TASK TO CARRY OUT
Somewhere below, one line contains "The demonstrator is" and a later line contains "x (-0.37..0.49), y". Output those two lines and everything between them exactly, and nothing else.

DATA RECORDS
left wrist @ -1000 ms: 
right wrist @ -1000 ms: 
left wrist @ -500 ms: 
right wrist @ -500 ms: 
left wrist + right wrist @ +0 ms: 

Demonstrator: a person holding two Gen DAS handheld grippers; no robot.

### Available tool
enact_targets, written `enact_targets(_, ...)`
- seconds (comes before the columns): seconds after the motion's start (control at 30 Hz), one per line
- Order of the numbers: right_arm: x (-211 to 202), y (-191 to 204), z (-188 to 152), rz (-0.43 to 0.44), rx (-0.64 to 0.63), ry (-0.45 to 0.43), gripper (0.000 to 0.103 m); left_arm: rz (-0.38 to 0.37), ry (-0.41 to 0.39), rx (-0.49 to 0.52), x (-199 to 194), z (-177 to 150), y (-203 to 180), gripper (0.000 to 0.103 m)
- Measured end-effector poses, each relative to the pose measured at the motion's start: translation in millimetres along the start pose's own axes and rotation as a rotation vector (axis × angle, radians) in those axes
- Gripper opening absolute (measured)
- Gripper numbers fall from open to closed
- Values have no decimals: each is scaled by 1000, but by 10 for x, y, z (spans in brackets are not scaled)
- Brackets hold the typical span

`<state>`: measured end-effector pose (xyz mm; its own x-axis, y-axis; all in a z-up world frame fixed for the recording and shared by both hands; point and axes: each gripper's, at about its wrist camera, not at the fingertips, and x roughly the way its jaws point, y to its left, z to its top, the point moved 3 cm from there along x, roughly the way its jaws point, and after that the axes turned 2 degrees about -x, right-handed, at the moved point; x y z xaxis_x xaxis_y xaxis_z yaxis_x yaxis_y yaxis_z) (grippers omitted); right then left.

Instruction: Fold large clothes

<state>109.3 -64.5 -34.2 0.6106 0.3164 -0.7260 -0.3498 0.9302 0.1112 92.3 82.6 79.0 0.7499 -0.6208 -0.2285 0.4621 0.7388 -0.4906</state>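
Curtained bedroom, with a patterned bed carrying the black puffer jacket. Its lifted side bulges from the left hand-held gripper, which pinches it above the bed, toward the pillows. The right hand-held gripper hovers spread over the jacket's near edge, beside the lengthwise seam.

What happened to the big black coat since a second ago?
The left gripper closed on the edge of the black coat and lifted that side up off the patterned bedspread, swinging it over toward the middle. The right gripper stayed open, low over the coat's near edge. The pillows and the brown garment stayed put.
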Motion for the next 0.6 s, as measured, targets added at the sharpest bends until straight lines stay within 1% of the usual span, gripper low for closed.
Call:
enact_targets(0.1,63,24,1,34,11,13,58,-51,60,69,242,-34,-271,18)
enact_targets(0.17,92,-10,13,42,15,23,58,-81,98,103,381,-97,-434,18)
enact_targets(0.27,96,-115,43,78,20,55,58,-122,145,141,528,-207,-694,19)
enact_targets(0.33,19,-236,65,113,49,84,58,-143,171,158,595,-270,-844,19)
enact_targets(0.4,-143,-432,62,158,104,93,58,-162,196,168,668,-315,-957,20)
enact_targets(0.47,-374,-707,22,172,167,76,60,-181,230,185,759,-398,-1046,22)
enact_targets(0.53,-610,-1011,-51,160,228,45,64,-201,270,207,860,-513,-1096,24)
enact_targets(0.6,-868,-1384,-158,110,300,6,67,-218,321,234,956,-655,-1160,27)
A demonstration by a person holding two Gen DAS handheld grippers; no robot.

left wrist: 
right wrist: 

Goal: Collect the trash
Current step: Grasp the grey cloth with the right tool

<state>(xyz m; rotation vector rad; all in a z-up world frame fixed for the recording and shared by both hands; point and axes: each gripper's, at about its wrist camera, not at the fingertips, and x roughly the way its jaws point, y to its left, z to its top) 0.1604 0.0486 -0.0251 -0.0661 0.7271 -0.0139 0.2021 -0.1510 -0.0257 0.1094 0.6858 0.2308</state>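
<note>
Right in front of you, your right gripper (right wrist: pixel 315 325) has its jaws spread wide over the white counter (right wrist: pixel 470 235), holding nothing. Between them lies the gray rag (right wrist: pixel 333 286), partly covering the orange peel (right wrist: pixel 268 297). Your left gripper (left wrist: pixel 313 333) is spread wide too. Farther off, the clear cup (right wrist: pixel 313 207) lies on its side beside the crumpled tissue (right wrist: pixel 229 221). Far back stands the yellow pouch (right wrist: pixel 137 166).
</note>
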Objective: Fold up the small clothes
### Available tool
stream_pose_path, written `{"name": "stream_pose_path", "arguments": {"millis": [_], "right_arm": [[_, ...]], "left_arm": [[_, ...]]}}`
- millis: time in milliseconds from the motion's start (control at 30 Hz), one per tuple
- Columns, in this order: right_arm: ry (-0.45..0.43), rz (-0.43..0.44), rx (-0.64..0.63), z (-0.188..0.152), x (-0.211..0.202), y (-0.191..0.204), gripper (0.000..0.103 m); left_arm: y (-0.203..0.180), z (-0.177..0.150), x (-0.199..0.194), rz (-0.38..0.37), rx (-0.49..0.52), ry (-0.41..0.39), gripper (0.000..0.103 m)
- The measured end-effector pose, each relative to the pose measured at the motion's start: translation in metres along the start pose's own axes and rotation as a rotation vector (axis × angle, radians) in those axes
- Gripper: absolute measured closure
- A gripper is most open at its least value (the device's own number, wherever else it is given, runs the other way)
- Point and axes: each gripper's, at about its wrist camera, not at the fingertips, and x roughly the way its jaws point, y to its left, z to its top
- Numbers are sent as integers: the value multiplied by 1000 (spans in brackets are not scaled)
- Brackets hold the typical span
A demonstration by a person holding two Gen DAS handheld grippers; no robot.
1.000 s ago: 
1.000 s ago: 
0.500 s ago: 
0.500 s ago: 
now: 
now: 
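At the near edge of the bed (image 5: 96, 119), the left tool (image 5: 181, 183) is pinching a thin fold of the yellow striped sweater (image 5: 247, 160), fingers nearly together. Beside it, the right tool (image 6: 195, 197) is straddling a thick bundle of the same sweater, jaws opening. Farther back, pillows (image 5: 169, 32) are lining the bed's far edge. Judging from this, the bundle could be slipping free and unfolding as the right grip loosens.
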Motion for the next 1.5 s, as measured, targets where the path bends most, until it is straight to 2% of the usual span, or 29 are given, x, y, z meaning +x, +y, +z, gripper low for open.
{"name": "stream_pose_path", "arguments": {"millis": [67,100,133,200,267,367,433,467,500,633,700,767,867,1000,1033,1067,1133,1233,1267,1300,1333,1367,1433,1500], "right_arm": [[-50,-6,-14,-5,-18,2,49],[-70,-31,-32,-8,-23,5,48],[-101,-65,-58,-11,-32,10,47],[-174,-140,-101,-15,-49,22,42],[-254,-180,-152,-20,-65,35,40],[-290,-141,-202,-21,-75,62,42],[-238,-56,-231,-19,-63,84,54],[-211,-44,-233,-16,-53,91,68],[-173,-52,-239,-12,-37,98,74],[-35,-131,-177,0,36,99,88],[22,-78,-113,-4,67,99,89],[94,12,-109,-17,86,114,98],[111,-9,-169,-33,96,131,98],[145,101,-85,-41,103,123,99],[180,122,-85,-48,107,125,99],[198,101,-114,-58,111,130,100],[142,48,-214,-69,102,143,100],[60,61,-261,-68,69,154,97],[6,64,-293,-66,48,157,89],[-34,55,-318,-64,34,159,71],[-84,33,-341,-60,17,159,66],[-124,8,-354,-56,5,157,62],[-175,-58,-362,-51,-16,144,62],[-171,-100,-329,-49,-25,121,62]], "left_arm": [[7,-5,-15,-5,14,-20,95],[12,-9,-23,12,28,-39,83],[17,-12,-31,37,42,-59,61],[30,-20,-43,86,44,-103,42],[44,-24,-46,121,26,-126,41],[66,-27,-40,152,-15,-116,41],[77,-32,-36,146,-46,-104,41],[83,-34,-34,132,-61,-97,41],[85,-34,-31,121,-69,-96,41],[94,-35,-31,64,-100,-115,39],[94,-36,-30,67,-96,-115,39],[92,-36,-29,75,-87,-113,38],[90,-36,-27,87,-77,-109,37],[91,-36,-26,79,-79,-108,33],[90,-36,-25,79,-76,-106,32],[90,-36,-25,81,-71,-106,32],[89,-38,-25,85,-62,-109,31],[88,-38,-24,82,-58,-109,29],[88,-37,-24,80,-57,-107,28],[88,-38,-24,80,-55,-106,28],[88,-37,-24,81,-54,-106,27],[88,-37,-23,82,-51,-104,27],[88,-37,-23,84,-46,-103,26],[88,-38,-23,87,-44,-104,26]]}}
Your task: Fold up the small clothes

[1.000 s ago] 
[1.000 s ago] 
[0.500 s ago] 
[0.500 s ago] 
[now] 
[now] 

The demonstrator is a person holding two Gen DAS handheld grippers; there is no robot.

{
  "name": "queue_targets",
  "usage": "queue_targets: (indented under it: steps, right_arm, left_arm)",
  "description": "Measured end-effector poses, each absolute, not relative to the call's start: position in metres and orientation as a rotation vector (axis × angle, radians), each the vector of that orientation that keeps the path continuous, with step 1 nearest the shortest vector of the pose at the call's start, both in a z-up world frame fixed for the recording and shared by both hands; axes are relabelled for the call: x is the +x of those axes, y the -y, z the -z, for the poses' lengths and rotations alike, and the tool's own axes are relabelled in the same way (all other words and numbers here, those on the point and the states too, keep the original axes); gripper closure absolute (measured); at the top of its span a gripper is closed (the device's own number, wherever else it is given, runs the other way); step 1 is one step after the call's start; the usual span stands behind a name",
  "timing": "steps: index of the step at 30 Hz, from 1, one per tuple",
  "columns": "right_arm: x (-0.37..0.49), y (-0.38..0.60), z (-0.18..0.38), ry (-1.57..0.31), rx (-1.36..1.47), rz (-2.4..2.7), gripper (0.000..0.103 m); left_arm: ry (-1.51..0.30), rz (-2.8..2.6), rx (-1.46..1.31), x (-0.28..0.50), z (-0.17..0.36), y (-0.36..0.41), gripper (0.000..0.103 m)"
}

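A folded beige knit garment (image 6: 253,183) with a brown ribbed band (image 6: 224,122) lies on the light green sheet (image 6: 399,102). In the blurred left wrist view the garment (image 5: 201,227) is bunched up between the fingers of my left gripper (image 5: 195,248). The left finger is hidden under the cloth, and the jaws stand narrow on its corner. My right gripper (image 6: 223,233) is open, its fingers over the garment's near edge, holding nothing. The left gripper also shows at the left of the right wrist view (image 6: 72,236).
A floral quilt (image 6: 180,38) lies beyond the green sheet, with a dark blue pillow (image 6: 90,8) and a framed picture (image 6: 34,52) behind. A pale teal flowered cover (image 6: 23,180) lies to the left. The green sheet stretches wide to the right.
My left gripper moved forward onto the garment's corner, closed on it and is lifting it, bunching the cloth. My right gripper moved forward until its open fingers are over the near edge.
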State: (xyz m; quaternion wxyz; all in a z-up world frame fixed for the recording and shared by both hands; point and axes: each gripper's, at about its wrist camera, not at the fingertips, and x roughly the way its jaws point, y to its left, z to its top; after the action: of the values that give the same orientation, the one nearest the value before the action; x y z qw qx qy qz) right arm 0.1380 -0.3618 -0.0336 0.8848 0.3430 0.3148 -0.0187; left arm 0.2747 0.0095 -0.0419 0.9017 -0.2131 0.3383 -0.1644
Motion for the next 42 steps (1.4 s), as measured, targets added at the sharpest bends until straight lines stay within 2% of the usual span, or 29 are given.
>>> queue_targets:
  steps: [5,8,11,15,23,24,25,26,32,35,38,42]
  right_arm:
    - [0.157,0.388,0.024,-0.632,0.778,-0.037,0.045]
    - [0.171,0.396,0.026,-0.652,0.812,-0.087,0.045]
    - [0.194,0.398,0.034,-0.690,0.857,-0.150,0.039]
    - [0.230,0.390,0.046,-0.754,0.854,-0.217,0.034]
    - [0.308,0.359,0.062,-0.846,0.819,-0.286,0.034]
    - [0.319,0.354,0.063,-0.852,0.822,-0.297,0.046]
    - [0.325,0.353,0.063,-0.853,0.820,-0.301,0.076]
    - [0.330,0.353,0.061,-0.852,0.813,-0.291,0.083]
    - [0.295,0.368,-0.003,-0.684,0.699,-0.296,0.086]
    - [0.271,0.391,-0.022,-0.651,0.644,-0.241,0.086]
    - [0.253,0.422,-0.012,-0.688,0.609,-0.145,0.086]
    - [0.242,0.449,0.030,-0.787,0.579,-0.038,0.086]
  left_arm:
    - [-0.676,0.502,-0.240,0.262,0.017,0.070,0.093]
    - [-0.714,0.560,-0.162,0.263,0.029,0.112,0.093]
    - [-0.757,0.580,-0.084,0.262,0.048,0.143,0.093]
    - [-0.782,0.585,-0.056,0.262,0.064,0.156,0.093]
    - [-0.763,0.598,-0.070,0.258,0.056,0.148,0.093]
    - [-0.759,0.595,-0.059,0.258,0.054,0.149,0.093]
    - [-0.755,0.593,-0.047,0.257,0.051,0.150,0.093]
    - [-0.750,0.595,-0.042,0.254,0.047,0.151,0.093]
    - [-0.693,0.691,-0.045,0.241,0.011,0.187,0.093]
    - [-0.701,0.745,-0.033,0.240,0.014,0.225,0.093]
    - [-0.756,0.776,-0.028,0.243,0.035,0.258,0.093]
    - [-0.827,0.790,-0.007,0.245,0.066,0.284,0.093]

ANSWER SECTION
The demonstrator is a person holding two Gen DAS handheld grippers; there is no robot.

{
  "name": "queue_targets",
  "usage": "queue_targets: (indented under it: steps, right_arm, left_arm)",
  "description": "Measured end-effector poses, each absolute, not relative to the call's start: position in metres and orientation as a rotation vector (axis × angle, radians), each the vector of that orientation that keeps the path continuous, with step 1 nearest the shortest vector of the pose at the call's start, both in a z-up world frame fixed for the recording and shared by both hands; axes are relabelled for the call: x is the +x of those axes, y the -y, z the -z, for the poses' lengths and rotations alike, and the tool's own axes are relabelled in the same way (all other words and numbers here, those on the point and the states too, keep the original axes); gripper closure absolute (measured); at the top of its span a gripper is closed (the device's own number, wherever else it is given, runs the other way); step 1 is one step after the call's start; the usual span stands behind a name",
  "timing": "steps: index of the step at 30 Hz, from 1, one per tuple",
  "columns": "right_arm: x (-0.37..0.49), y (-0.38..0.60), z (-0.18..0.38), ry (-1.57..0.31), rx (-1.36..1.47), rz (-2.4..2.7), gripper (0.000..0.103 m); left_arm: ry (-1.51..0.30), rz (-2.8..2.6), rx (-1.46..1.31), x (-0.28..0.50), z (-0.17..0.36), y (-0.36..0.41), gripper (0.000..0.103 m)"

Nothing more is needed to complete the output.